What are the responsibilities and job description for the Platform Engineer position at Shields Group Search?
Site Reliability Engineer / Platform Engineer
Location: San Francisco, CA on site
Compensation: $200,000 to $250,000 base salary, plus bonus and equity
Overview
Shields Group Search is partnering with a fast-growing, Series A AI infrastructure company building the connective layer between AI agents and the tools people use every day, including GitHub, Gmail, Notion, Salesforce, and more.
The company is building core infrastructure that allows agents to safely and reliably communicate with external tools, execute workflows, manage authentication, run code, trigger actions, and operate across real-world software environments.

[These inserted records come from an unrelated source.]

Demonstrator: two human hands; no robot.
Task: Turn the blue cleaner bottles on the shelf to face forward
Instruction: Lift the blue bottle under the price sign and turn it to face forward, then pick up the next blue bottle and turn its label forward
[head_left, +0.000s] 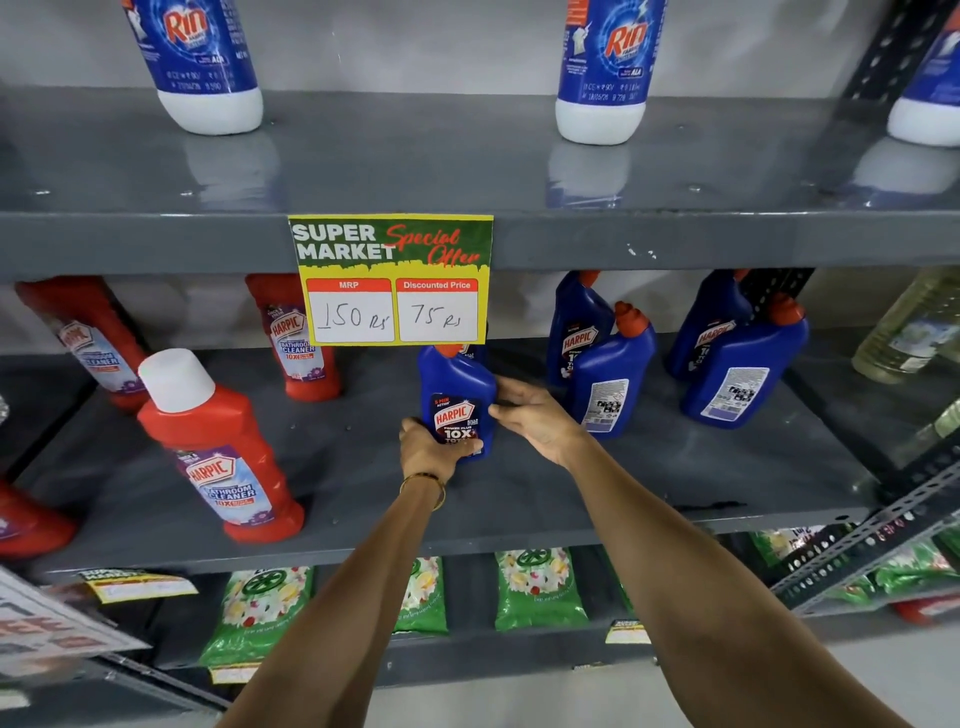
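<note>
Hands hold one blue Harpic bottle (457, 402) in the middle of the grey shelf (363, 467), just under the yellow price sign (390, 279). Only one view shows this, from the head looking down. The left hand (428, 449) wraps the bottom of the bottle, and its fingers (465, 446) are curled over the front label. The right hand (535, 415) grips the bottle's right side with its fingers pressed on the plastic. The bottle stands up straight and its front label with the brand name faces out, so this one looks done or nearly done.

More work is left. To the right, a front bottle (608, 371) shows its white back label, and another front bottle (740, 364) farther right does too. Both need a turn. Behind each one stands a blue bottle that shows some of its front label, one here (577, 332) and one here (709, 332). Red cleaner bottles (218, 447) on the left are not part of the job.
</note>
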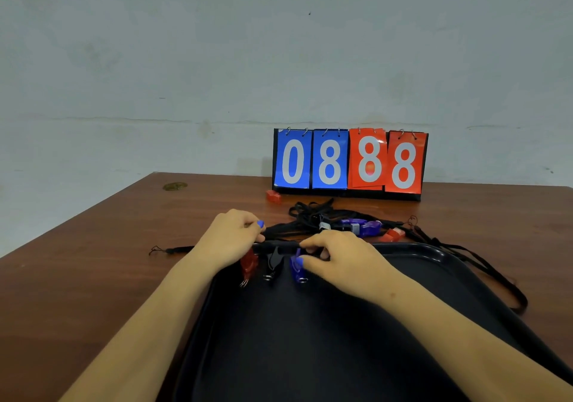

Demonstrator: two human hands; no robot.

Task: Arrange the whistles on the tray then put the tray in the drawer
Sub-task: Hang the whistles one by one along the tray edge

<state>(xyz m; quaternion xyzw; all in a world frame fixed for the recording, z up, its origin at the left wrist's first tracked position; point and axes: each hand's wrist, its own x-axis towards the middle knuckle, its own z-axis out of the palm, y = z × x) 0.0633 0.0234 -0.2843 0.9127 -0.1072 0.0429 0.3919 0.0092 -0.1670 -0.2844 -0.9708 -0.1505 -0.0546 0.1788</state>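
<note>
Black plastic, the tray (403,277) lies on the brown counter (93,262) under both hands. The right hand (338,262) rests on the tray's far end, its curled grip pinching the blue whistle (297,267). Just left of that grip lie a black whistle (274,262) and then a red whistle (249,265), all three in a row along the far rim. The left hand (232,237) sits above the red whistle, fingers curled; whether its grip holds anything I cannot tell. Beyond the right hand, off the tray, a tangle of black lanyards (310,212) lies with purple whistles (362,226) and another red one (393,235). Further back stands a scoreboard (350,163) reading 0888.
</note>
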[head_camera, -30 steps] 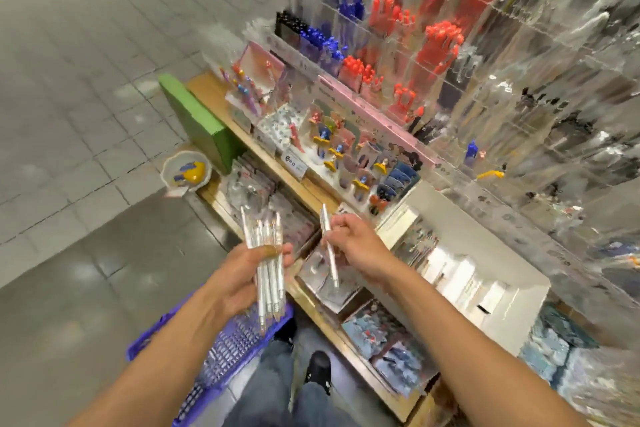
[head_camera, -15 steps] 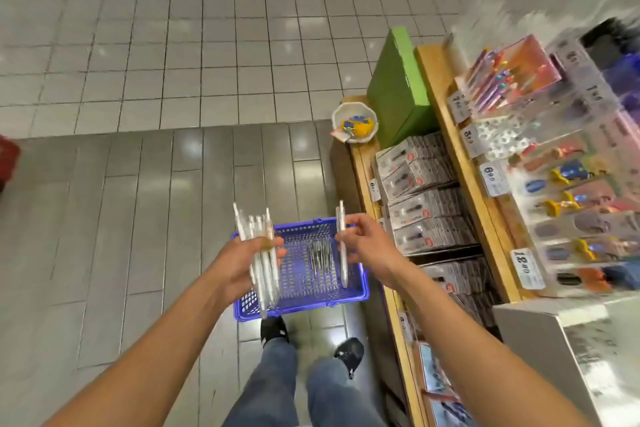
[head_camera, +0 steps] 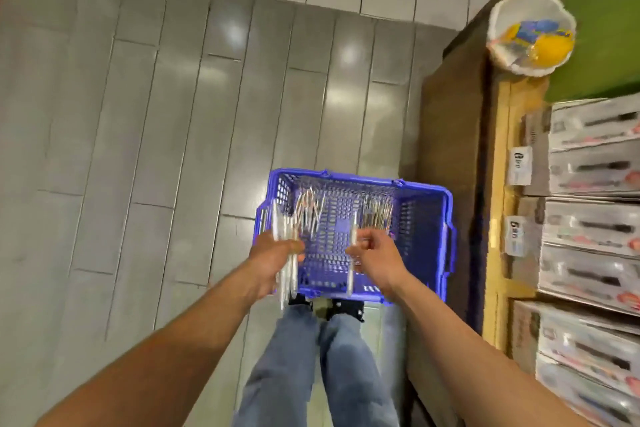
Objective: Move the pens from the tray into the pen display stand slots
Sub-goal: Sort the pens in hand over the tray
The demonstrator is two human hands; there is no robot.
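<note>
A blue plastic basket [head_camera: 429, 218] stands on the floor in front of my feet, with two loose heaps of white pens [head_camera: 377, 213] lying in it. My left hand [head_camera: 273, 260] is closed around a bunch of white pens [head_camera: 285, 236], held upright over the basket's left edge. My right hand [head_camera: 377, 258] pinches a single white pen [head_camera: 352, 253] upright above the basket's middle. The pen display stand is out of view.
A wooden shelf unit [head_camera: 498, 149] runs along the right, stacked with boxed goods [head_camera: 588, 225] and price tags. A white bowl [head_camera: 531, 31] with yellow and blue items sits at its far corner beside a green panel [head_camera: 602, 21]. Grey tiled floor lies to the left.
My view has swung down and left from the pen display to the basket on the floor. Both hands kept their pens and now hover low over the basket.
</note>
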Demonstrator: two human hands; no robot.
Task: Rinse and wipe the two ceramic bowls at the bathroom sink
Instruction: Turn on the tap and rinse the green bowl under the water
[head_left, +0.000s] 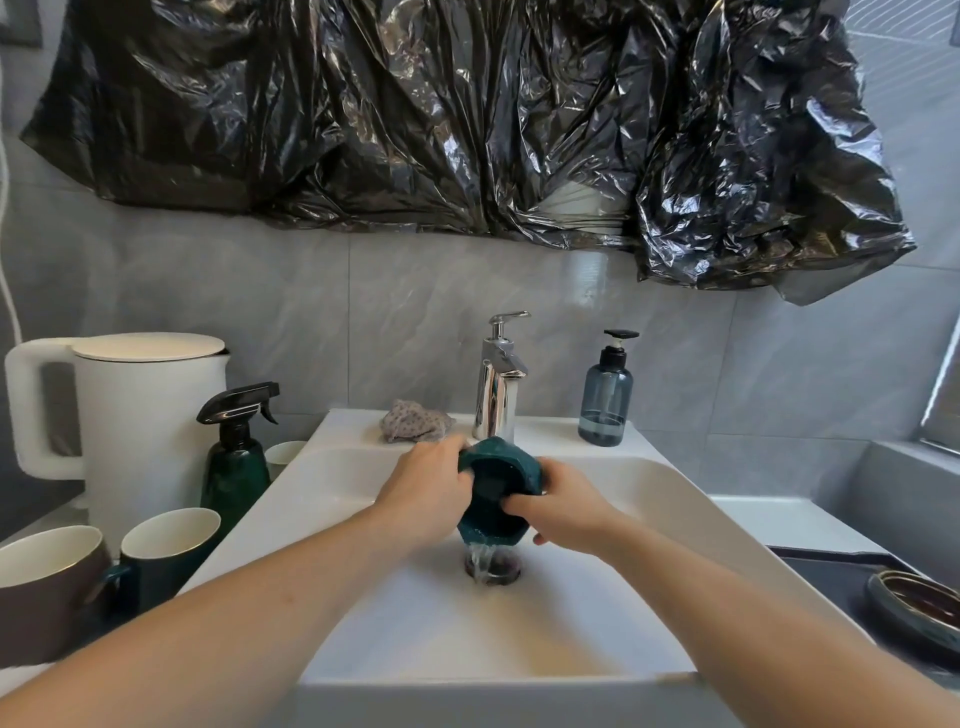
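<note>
Both hands are holding a dark green bowl (498, 493) in the middle of the frame, tipped over the white sink (649, 519) so water is pouring out of it onto the drain (493, 566). The left hand (426, 491) is curling its fingers over the bowl's top rim, and the right hand (563, 514) is gripping the side with the thumb reaching inside. The second bowl (914, 605) is sitting at the lower right edge. A faucet (498, 384), a rag (415, 421) and a soap bottle (608, 395) are lining the back ledge.
</note>
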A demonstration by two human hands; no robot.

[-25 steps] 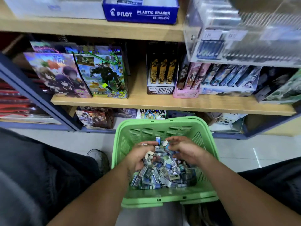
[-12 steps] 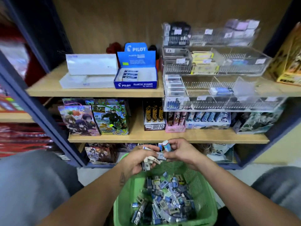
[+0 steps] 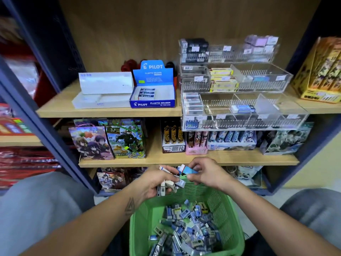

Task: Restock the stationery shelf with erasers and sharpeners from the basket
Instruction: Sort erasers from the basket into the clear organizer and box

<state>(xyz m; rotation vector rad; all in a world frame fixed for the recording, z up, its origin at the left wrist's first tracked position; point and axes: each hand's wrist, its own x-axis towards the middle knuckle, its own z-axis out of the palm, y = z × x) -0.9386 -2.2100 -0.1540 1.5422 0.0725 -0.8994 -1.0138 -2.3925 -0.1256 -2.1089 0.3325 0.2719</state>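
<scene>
A green plastic basket (image 3: 228, 215) sits between my knees, holding a heap of several small wrapped erasers (image 3: 186, 230). Above its far rim my left hand (image 3: 156, 180) grips a bunch of erasers (image 3: 170, 184). My right hand (image 3: 206, 172) pinches a blue-sleeved eraser (image 3: 189, 170) close to the left hand. On the upper shelf stands an open blue Pilot eraser box (image 3: 153, 97), partly filled, beside tiered clear acrylic trays (image 3: 239, 108) with a few erasers in some compartments.
A white open box (image 3: 103, 93) lies left of the Pilot box. A yellow display box (image 3: 321, 71) stands at the far right. The lower wooden shelf (image 3: 184, 160) carries illustrated boxes and card packs. Dark blue shelf uprights (image 3: 46, 126) flank the bay.
My view has tilted up from the basket to the shelves. Both hands have risen out of the eraser heap with erasers in them and now sit above the basket's far rim.
</scene>
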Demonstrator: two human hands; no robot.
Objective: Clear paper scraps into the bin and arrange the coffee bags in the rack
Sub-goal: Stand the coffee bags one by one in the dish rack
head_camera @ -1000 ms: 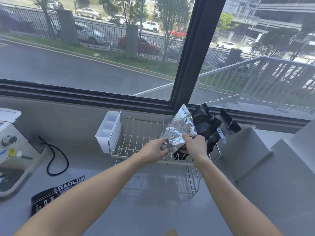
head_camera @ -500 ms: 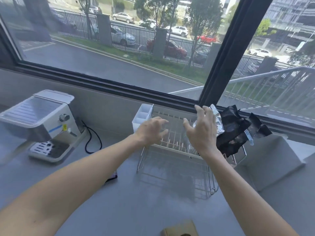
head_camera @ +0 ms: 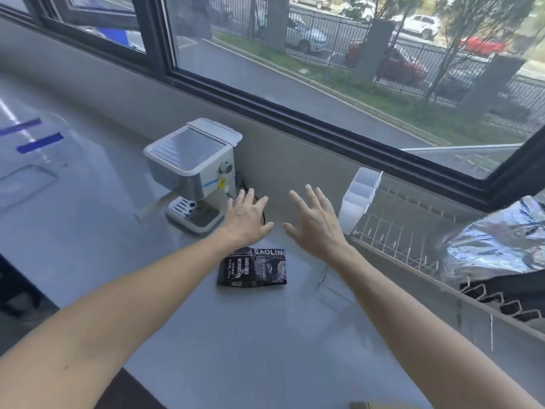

They recently raised a $25M Series A from top-tier investors and have seen rapid revenue growth, with customers ranging from early AI-native startups to major technology companies.
This role is for a hands-on Site Reliability Engineer / Platform Engineer who can help scale, harden, and own the company’s infrastructure as usage grows. The team is looking for someone with real production experience managing cloud infrastructure, reliability, observability, deployment systems, and high-availability backend services.
This is an individual contributor role. Management experience is not required.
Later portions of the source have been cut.